Google sends a notice to the control center of any advertiser whose ad has been knocked into reduced circulation. You can restore full delivery with a button click, and Google provides tools and tips for improving the clickthrough rate. If Google again pushes aside your ad, and you restore full delivery a third time, Google charges a $5.00 reactivation fee.

The essential item that you create in an AdWords campaign is the ad group. An ad group contains one ad, its keywords, and its underlying cost structure. (In truth, an ad group may contain more than one ad, but just one set of keywords targeted by the ads. In the interest of keeping things simple, this section considers an ad group as containing a single ad.)

Following is a breakdown of every element in an ad group:

  • Headline: Each ad starts with a headline that links to the target page.

  • Description lines: Two very short lines. That’s all you get in the way of descriptive content. Concise writing is crucial.

  • Destination URL: Each ad spells out the target page address, which is the same as the Headline link address.

  • Keywords: Every ad is associated with search keywords that cause its appearance on a results page. Keyword phrases may be used. You can change the keywords at any time.

  • Cost-per-click (CPC): You decide how much the ad is worth to you by deciding the price you will pay whenever somebody clicks it. Google enforces minimums for some keywords. (The total CPC price range for all ads is $.05 to $50.00.) Your ad competes with other ads associated with the same keyword(s), and advertisers willing to pay more get better (higher) positioning on the page.

Google’s international sensibility is reflected in AdWords; you may specify a language and a country for your ads. Google determines, more or less successfully, the country from which each user’s computer is logged in. The language requirement is more certain: Google shows your ad to users whose Preferences language setting matches your chosen language.

Remember

You control the cost of your advertising in two ways: by establishing a CPC (cost-per-click) price for each ad you create, and by creating a daily expenditure budget. If you get many clickthroughs on a certain day and hit the top of your budget, Google pulls your ad for the rest of the day.

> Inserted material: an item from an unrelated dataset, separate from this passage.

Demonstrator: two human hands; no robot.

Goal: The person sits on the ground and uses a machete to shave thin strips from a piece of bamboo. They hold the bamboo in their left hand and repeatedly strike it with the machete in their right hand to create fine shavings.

Here’s how it all works. You create an ad (or ads). You choose one or more keywords (or phrases) to associate with each ad. You decide how much to pay for visitors clicking through each ad. You establish a limit on your daily expenditure on Google advertising. Then, if and when you activate your ad, Google automatically places it on search results pages when people search for keywords associated with your ad. Your ad’s visibility (placement on the results page) depends on your CPC price compared to that of other advertisers sharing your keyword(s). Most likely, placement varies over time as advertisers come and go, or as they adjust their CPC prices.

Remember

The CPC price you set is a maximum price. Google charges less if it can, and over time, in most cases, your average CPC price is less than the price you set. In this regard, AdWords is like an eBay auction, in which you’re bidding for high placement on a Google search results page. By setting a maximum CPC price, you authorize Google to go up to that price for the top spot. But in reality, you pay only one penny more than required to get that top spot (in other words, one penny more than the top CPC rate set by competing advertisers). If your top bid is less than the top CPC price of two other advertisers, you earn third place in the placement sweepstakes.

You manage your Google advertising activity through a personal control center attached to your account. There, you activate and deactivate individual ads, change keywords, and adjust cost settings.